### Given records ###
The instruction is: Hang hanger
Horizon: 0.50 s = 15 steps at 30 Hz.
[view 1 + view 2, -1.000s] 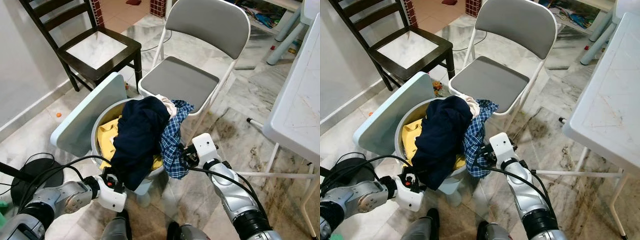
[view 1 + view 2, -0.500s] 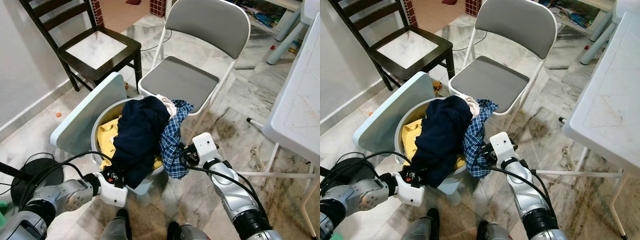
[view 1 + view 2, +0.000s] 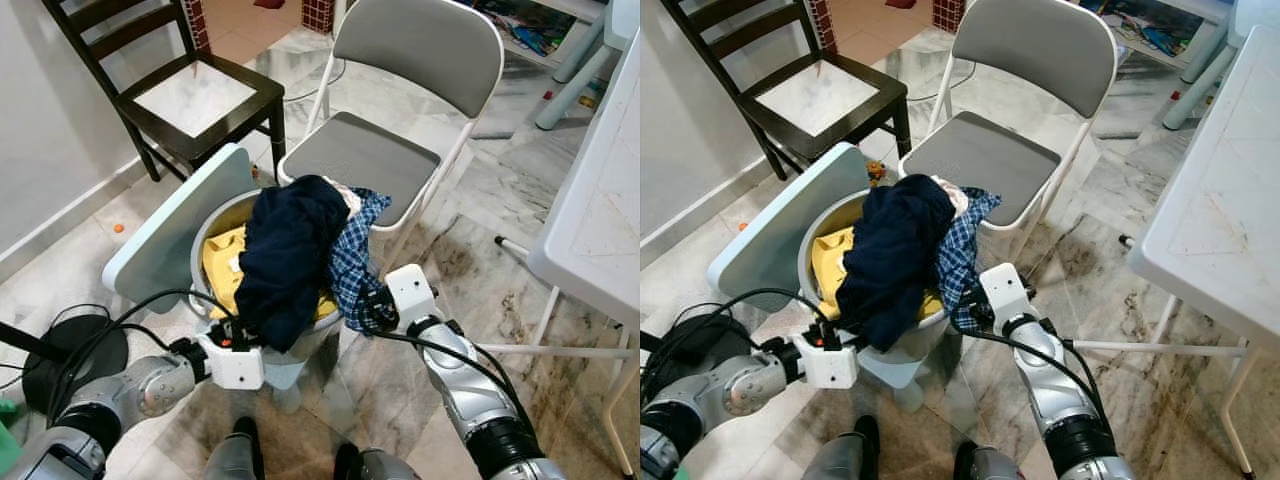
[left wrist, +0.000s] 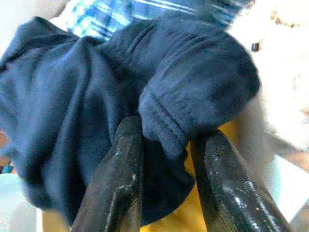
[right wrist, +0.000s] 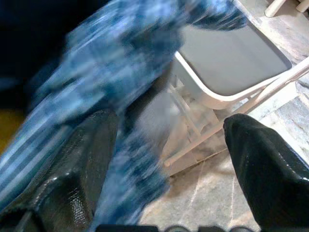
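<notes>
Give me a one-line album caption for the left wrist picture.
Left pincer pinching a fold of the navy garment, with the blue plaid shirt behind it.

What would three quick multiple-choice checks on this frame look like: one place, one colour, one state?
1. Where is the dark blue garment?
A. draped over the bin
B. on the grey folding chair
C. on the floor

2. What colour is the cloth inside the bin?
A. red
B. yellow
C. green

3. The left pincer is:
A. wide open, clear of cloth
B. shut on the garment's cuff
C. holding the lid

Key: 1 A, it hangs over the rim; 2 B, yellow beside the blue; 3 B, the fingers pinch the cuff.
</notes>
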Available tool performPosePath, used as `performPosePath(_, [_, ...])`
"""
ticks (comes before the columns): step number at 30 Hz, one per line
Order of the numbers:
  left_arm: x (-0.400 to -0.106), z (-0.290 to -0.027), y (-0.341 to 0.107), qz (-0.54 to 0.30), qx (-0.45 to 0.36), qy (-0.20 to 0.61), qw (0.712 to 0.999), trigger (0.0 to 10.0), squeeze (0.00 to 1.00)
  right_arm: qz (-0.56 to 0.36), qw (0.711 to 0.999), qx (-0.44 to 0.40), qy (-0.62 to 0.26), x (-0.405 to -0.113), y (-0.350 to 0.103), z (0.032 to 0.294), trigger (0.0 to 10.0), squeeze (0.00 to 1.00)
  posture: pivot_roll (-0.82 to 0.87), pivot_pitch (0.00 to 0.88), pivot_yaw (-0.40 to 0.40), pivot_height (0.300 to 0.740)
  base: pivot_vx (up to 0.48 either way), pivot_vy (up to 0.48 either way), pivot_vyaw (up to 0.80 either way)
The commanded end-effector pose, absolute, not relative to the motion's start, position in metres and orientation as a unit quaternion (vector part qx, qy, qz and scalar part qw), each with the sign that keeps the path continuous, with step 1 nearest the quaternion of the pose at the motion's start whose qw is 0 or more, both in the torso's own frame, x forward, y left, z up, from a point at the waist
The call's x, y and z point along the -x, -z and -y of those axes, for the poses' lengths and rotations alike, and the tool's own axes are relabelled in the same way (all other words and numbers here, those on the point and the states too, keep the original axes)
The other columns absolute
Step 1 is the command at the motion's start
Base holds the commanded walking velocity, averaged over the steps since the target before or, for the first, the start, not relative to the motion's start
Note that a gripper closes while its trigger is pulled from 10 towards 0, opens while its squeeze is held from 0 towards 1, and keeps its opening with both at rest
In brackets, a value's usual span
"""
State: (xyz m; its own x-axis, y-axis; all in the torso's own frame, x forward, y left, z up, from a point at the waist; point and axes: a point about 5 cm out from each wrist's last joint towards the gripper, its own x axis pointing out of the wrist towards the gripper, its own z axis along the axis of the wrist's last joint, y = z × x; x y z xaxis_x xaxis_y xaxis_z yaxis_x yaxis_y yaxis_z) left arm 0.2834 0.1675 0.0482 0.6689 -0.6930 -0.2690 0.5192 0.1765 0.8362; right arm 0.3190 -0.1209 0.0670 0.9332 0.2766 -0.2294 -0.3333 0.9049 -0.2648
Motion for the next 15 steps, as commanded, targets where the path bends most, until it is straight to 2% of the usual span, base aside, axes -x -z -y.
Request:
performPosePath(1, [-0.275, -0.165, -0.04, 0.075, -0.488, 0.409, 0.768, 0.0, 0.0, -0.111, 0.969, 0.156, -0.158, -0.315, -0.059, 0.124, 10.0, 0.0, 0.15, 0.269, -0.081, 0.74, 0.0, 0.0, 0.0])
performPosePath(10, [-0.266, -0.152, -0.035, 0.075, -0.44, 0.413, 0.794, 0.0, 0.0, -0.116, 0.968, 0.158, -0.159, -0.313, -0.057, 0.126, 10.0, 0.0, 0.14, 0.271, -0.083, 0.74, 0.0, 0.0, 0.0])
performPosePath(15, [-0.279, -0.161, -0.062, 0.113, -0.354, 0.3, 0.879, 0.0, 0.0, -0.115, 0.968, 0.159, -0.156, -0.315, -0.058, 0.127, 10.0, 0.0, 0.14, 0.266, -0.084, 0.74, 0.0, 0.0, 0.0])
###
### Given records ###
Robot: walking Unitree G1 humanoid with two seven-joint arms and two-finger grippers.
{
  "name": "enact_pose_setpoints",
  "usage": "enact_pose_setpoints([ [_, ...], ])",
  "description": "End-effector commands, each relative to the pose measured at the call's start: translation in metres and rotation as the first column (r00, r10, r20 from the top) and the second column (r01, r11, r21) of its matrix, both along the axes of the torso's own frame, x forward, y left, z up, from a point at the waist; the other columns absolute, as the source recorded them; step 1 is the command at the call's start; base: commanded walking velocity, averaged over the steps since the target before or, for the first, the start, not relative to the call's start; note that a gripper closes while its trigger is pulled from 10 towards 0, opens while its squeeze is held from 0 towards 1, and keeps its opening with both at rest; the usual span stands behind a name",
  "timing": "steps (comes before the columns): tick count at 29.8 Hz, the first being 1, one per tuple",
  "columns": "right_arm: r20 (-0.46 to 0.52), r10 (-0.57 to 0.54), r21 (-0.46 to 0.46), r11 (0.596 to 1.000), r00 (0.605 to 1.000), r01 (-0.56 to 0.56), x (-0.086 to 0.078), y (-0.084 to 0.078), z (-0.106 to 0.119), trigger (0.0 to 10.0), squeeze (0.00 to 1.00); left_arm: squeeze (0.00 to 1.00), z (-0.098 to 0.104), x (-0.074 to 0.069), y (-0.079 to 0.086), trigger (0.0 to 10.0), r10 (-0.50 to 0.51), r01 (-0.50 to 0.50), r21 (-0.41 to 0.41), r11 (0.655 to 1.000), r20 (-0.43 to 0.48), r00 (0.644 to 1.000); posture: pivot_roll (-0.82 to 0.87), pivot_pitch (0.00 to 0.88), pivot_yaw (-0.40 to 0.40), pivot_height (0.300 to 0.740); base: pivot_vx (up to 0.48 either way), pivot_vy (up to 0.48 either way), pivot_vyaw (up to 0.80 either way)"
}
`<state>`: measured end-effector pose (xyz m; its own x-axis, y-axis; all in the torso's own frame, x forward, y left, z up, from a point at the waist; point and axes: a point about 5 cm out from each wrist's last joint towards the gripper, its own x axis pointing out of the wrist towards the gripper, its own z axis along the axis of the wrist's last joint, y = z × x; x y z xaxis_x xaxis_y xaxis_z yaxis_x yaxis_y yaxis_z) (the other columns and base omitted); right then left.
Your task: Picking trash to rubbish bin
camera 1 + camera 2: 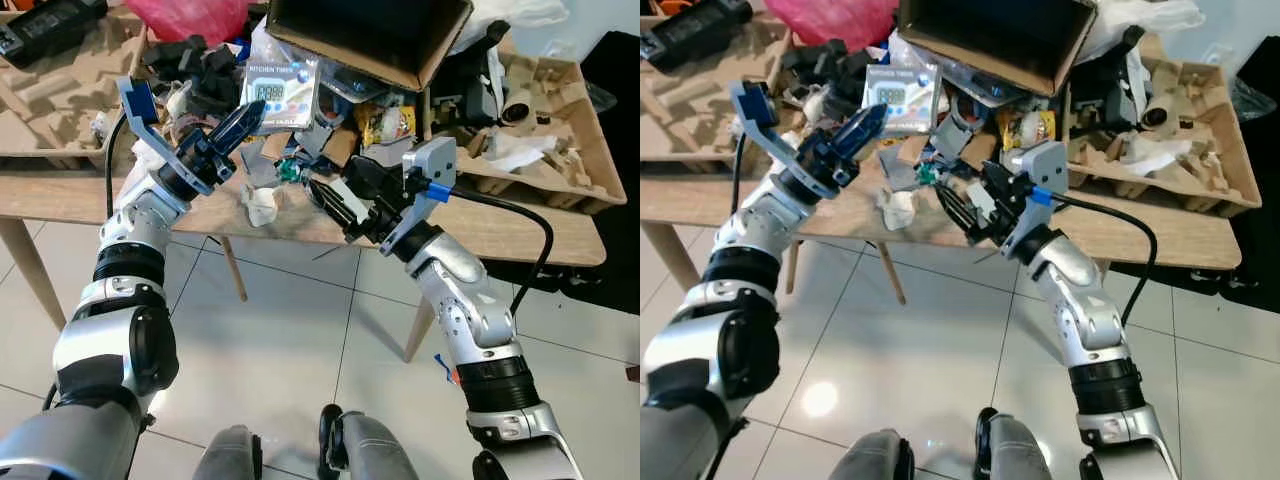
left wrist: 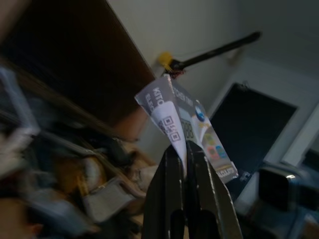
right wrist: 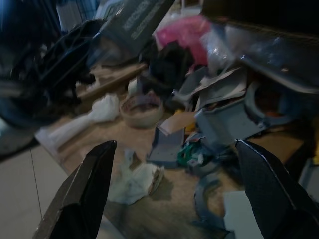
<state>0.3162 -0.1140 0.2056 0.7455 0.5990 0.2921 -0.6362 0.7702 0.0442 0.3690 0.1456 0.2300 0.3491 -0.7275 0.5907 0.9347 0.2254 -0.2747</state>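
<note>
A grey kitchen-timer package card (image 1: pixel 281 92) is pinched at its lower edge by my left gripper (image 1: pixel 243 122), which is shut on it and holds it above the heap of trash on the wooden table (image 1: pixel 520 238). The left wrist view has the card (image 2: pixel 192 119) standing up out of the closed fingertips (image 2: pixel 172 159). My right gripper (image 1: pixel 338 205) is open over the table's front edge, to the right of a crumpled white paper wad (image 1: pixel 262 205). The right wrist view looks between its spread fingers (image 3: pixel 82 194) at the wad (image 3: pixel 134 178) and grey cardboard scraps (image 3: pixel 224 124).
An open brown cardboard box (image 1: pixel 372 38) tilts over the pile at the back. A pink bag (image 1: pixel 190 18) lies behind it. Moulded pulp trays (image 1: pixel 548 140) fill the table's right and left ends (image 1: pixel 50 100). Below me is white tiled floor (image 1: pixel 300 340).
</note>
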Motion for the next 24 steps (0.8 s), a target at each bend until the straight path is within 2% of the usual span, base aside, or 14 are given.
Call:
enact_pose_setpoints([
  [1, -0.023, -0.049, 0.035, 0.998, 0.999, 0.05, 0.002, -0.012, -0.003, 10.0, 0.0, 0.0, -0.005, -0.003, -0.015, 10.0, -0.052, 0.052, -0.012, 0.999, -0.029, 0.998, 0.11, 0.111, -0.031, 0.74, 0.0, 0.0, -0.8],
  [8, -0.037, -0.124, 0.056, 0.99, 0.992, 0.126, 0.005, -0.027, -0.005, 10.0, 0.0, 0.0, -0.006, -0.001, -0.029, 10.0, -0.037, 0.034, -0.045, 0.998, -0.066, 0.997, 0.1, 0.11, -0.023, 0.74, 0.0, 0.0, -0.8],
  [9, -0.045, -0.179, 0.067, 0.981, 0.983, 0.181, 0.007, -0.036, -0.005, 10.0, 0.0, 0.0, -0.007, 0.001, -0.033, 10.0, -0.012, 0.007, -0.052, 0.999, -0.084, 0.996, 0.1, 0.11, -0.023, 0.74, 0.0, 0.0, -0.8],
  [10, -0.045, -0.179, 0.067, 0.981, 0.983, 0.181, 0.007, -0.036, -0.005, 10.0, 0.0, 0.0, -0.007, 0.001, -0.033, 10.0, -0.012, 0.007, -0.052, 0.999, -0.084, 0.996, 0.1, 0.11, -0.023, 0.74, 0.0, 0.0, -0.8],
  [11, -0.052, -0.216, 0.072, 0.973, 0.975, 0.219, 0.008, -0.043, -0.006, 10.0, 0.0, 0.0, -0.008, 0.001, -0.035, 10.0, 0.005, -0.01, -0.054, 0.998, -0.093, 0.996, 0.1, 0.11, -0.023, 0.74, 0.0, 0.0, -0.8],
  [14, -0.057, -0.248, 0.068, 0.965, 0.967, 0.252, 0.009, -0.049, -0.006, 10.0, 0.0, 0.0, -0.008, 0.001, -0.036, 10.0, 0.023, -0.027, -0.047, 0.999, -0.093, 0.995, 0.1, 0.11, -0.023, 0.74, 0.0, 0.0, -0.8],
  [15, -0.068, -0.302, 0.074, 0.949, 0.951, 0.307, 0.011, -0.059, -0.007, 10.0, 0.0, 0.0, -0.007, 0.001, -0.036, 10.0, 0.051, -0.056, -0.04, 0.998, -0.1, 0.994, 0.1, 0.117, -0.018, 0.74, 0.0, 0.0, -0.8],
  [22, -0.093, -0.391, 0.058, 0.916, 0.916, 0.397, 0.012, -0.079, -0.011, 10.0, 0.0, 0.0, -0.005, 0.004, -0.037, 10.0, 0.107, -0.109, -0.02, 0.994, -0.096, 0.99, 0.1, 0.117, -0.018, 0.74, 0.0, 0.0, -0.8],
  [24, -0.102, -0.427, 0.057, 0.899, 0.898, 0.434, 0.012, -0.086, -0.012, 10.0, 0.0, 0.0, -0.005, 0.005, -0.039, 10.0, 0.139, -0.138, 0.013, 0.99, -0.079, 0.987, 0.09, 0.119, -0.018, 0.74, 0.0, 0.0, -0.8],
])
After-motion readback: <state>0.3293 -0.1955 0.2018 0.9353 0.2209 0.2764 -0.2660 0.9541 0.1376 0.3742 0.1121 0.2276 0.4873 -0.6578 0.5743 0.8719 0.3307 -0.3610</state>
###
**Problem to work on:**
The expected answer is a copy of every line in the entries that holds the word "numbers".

**Answer box:**
Order of the numbers:
The call's x, y and z point along the -x, -z and -y of those axes, for the poses' lengths and rotations alike, and the tool's own axes are relabelled in the same way (all other words and numbers here, those on the point and the states too, keep the original axes)

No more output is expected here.